> **About this exercise**
Transcribe all the data below exactly, leaving its pictures out.

Content starts

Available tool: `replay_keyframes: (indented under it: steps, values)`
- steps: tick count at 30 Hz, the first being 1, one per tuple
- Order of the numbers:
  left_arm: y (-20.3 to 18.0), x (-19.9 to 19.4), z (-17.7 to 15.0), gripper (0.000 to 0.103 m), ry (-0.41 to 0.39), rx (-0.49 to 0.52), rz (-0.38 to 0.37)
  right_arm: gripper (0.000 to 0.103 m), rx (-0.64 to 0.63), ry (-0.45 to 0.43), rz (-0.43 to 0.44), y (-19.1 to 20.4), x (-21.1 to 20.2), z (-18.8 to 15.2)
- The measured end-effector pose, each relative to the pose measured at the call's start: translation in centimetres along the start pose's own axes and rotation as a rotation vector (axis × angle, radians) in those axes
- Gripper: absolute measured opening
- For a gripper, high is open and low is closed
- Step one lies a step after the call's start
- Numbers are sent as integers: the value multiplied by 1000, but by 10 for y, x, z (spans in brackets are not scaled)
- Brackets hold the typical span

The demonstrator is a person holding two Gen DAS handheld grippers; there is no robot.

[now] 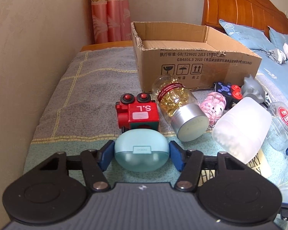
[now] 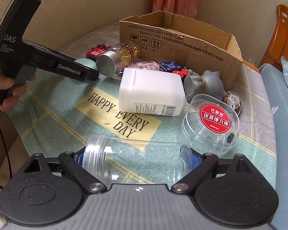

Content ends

> **Answer to this exercise**
Available tool: `replay_keyframes: (indented under it: steps, values)`
- steps: tick count at 30 Hz, the first being 1, one per tuple
- Order of the numbers:
  left_arm: y (-20.3 to 18.0), x (-19.9 to 19.4), z (-17.7 to 15.0), gripper (0.000 to 0.103 m), ry (-0.41 to 0.39), rx (-0.49 to 0.52), rz (-0.38 to 0.37)
  right_arm: gripper (0.000 to 0.103 m), rx (-0.64 to 0.63), ry (-0.45 to 0.43), rz (-0.43 to 0.44), y (-19.1 to 20.4), x (-21.1 to 20.2), z (-18.8 to 15.2)
- The measured end-effector pose, each relative to the pose measured at the call's start: translation in centimetres along the start pose's own axes and rotation as a rotation vector (axis × angle, radians) in those axes
- Gripper: absolute measured opening
- For a gripper, high is open and low is closed
- Step one lies a step after the call's start
- Numbers are sent as integers: the value multiplied by 1000, but by 10 for y, x, z (spans in brackets are not scaled)
- Brackets hold the typical span

The demonstrator is a person holding two Gen DAS handheld grippers; there is no robot.

[now] 
[now] 

Nothing further is needed for the answer.